#### [Task goal]
The entries below contain pictures, which are to be left out; write out exactly, and only, the lines from the line with "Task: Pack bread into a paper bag" up to and including the line with "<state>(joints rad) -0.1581".

#### [Source records]
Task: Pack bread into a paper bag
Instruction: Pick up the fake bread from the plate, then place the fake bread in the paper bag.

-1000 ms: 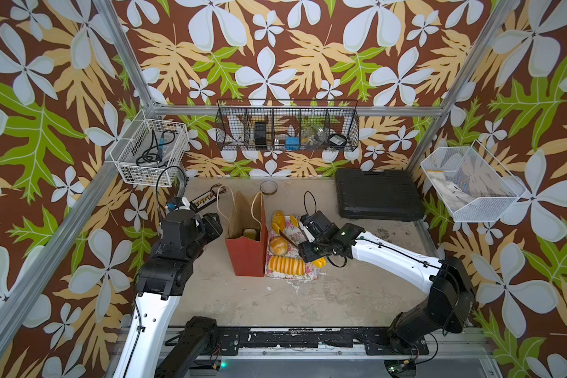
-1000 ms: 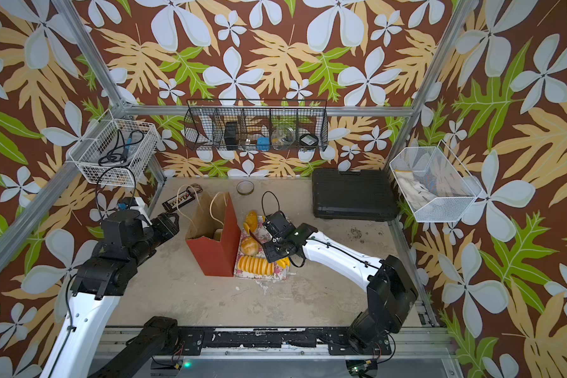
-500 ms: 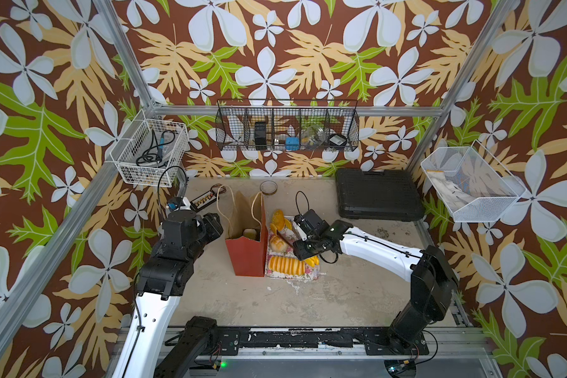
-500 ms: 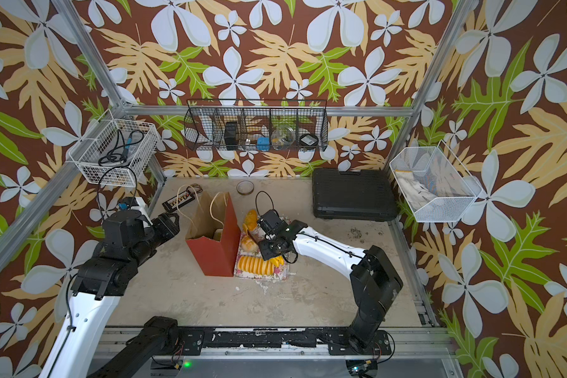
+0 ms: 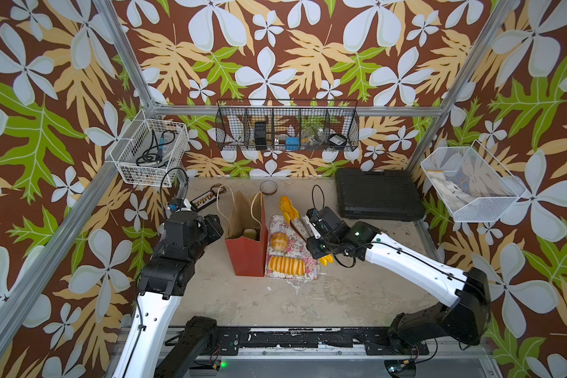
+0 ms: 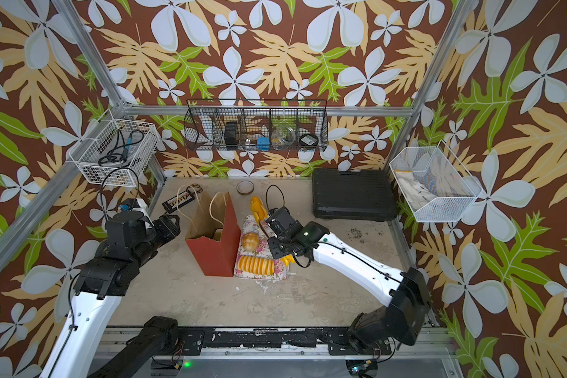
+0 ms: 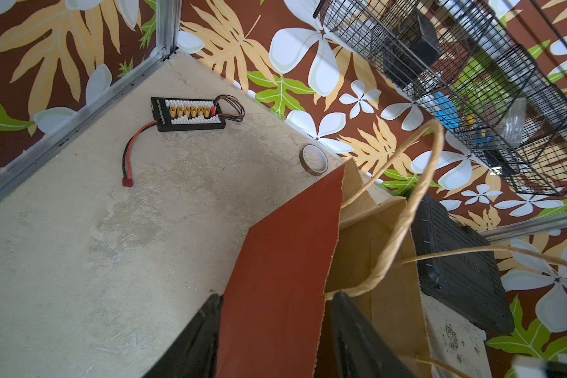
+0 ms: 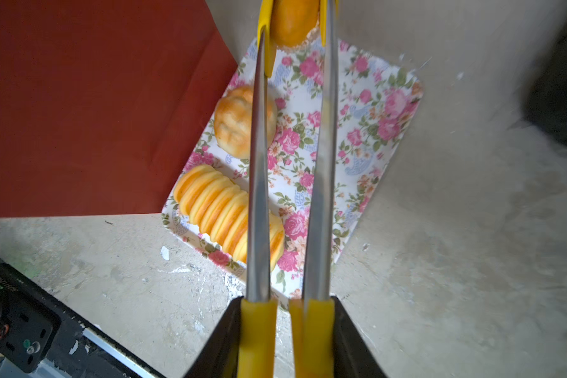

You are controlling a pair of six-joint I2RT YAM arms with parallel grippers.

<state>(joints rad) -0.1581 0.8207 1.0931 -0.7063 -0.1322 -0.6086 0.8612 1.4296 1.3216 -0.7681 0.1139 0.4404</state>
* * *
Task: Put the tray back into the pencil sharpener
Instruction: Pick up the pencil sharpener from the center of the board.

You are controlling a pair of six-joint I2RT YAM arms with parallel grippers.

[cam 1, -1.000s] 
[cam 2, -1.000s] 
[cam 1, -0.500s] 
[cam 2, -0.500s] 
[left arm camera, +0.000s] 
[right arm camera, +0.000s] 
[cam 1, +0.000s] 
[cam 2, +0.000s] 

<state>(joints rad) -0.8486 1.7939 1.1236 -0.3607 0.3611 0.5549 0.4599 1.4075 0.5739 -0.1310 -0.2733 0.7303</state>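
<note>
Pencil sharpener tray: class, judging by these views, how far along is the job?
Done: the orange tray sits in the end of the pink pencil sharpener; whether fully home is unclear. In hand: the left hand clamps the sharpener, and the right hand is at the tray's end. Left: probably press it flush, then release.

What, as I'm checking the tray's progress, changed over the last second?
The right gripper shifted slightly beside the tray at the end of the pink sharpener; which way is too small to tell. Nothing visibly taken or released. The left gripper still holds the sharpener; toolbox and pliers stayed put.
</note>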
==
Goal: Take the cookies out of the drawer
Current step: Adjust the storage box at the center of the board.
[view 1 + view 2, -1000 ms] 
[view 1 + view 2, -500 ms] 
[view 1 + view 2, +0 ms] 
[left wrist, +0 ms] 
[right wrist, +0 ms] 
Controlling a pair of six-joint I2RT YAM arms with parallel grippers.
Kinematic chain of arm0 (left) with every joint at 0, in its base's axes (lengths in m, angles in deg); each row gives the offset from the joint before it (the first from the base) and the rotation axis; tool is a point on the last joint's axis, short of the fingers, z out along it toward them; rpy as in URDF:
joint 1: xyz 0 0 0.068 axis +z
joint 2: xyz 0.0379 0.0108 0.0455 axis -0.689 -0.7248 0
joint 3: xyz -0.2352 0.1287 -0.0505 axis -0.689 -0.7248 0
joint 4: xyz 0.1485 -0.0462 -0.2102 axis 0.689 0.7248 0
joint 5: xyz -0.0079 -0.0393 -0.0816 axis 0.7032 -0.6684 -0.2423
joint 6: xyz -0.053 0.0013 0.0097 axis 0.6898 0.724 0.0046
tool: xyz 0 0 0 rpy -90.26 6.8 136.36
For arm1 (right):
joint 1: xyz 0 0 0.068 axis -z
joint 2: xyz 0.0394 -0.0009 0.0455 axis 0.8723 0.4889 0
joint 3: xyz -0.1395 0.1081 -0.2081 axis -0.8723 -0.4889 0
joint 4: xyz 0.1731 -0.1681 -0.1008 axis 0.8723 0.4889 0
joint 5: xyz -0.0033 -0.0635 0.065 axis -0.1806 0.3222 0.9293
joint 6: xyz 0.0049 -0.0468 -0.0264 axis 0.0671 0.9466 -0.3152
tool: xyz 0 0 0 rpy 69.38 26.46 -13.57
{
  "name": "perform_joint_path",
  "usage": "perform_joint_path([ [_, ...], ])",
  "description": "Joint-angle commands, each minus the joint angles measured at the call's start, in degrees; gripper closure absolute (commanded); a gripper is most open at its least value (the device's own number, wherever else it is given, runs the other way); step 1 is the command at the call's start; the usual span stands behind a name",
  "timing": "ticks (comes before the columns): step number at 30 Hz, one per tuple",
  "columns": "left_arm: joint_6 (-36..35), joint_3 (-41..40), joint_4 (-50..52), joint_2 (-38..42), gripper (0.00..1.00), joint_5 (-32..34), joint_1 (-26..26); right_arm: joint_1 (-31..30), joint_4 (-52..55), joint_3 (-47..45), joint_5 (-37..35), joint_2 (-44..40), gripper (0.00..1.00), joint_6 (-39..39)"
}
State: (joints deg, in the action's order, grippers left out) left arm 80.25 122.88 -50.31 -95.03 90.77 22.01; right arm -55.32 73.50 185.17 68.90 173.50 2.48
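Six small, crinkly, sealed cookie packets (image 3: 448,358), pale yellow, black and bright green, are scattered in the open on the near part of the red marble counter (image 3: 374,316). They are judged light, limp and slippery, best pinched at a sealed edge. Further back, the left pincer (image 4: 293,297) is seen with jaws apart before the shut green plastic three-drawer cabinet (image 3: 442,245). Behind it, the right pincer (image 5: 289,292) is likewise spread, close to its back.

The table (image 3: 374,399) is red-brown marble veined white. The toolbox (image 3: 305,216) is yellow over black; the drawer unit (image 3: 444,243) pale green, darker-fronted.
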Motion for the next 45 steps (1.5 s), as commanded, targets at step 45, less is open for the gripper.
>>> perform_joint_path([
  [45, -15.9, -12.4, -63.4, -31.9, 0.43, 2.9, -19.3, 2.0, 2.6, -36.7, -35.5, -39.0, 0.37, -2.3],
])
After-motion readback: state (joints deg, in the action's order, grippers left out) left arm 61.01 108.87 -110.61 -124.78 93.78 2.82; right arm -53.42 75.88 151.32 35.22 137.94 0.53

#### [The answer]
Task: Pack bread into a paper bag
Instruction: Pick up the fake bread from the plate, then place the fake bread in the paper bag.

-1000 ms: 
-1000 ms: 
-500 ms: 
-500 ms: 
+0 ms: 
+0 ms: 
+0 ms: 
+0 ms: 

You are controlling a pair of six-joint I2RT YAM arms with parallel grippers.

<state>(joints rad) -0.1581 0.8207 1.0931 -0.7063 -0.1322 -0.6086 0.8612 1.4296 1.3216 -0.7681 0.1139 0.4404</state>

No additional output will be generated.